▸ **EXERCISE BRIEF**: Check each line of the entries below for the word "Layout", and copy out the ones that have it.

Extracted records
────────────────────────────────────────

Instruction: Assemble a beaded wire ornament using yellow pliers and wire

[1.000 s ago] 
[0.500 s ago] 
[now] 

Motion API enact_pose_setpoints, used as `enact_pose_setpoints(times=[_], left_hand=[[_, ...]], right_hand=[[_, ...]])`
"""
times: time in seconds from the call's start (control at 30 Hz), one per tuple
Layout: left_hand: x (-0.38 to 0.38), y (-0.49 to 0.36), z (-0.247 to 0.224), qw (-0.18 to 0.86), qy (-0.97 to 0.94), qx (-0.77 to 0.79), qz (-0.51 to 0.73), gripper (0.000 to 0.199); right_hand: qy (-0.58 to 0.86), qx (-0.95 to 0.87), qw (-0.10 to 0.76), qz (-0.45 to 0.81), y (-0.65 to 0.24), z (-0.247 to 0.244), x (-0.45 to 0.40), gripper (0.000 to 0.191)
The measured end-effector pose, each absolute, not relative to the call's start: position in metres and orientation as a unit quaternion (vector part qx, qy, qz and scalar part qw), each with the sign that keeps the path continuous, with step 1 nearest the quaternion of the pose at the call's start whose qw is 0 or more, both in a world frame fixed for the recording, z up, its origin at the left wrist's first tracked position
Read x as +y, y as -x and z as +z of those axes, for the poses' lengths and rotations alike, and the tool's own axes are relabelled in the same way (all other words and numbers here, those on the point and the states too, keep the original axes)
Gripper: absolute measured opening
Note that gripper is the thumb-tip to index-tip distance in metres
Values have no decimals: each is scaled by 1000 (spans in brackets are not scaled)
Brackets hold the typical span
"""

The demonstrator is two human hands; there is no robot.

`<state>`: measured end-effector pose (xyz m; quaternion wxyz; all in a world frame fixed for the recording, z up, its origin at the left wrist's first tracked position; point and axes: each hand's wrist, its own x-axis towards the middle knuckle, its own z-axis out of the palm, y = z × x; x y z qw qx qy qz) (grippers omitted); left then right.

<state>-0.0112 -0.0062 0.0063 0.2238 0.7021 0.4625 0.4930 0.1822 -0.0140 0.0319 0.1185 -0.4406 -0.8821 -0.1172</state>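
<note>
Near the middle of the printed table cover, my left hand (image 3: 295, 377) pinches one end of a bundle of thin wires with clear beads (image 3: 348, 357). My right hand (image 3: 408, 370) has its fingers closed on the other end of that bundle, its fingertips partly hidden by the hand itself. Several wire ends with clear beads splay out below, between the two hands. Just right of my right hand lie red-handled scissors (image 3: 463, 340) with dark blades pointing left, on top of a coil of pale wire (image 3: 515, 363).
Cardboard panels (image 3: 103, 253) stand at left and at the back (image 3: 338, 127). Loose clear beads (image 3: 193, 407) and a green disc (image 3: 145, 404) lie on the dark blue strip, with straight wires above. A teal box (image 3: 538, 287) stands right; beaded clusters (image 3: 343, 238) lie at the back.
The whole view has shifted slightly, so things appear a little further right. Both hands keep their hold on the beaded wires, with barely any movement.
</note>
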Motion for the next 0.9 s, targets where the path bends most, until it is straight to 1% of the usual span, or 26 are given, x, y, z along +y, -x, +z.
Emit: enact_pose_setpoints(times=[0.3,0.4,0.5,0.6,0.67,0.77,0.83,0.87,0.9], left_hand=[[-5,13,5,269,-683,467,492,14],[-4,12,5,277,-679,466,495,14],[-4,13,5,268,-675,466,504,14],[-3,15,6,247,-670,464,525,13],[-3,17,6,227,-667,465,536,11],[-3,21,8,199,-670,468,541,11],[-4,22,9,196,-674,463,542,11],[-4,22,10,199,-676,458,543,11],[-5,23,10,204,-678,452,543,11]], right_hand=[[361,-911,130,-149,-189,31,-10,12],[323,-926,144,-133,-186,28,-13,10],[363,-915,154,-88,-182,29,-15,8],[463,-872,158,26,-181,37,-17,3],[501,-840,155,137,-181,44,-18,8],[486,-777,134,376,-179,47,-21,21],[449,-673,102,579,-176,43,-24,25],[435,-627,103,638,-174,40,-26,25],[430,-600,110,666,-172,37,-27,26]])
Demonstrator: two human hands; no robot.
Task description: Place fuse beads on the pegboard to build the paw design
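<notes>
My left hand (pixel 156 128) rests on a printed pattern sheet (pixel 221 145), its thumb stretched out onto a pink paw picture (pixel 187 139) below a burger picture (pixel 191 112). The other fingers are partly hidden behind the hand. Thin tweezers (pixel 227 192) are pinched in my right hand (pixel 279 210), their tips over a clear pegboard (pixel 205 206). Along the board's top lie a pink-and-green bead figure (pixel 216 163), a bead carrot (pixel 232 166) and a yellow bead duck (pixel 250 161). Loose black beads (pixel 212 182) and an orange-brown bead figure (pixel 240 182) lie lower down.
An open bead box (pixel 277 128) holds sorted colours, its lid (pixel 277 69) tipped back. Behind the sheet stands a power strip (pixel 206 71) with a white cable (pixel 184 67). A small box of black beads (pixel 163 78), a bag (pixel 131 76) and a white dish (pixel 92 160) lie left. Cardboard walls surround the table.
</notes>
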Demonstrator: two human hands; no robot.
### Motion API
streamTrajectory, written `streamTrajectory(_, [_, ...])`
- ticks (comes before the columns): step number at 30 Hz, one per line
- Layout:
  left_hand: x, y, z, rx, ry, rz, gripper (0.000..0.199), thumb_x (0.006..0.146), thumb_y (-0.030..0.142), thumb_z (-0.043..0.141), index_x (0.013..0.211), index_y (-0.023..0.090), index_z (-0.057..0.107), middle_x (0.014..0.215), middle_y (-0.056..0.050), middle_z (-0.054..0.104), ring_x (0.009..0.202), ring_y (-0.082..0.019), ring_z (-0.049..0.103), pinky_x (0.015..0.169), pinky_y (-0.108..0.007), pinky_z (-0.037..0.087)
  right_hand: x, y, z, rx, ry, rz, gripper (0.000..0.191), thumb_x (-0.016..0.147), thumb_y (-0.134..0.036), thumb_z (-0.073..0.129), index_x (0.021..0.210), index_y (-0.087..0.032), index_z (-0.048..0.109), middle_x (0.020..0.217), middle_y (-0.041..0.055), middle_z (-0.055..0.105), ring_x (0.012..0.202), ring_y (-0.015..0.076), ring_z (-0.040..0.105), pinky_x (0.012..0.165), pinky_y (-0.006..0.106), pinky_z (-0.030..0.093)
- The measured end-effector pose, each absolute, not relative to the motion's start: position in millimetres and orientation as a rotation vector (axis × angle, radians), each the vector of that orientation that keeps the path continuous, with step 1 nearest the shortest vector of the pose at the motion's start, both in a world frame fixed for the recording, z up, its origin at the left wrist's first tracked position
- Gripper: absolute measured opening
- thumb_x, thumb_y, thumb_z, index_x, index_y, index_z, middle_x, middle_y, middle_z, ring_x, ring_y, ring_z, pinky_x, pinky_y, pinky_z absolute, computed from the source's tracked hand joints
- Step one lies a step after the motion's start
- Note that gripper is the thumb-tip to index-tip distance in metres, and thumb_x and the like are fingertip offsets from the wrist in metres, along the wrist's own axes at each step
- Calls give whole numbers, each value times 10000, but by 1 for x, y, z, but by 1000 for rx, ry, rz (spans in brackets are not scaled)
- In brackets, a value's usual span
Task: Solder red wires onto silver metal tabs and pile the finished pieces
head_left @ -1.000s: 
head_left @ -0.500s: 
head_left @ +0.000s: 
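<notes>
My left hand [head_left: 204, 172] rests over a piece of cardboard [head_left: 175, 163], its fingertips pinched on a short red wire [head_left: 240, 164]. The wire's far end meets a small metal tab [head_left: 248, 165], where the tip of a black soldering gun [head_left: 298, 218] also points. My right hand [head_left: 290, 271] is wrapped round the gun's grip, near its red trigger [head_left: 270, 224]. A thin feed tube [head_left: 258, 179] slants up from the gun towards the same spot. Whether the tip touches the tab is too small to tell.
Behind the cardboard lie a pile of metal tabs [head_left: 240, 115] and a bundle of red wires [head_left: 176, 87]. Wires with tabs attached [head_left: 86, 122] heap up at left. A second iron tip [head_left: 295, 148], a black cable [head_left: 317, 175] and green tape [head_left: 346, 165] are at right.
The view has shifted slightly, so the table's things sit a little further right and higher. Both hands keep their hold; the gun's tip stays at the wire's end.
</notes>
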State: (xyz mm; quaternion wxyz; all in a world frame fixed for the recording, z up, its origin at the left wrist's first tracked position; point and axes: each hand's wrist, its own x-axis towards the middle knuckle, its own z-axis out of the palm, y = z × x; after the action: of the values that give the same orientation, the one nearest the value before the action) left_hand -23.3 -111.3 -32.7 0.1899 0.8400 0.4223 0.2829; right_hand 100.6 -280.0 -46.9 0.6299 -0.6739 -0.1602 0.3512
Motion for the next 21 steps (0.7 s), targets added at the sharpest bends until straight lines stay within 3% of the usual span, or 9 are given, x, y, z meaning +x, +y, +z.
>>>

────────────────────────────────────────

▸ **TASK RESPONSE**:
Layout: left_hand: x (-0.38 to 0.38), y (-0.49 to 0.36), z (-0.247 to 0.224), qw (-0.18 to 0.86), qy (-0.97 to 0.94), qx (-0.77 to 0.79), qz (-0.51 to 0.73), gripper (0.000 to 0.199); right_hand: qy (-0.58 to 0.86), qx (-0.95 to 0.87), qw (-0.10 to 0.76), qz (-0.45 to 0.81), y (-0.65 to 0.24), z (-0.247 to 0.244), x (-0.45 to 0.40), gripper (0.000 to 0.191)
- Layout:

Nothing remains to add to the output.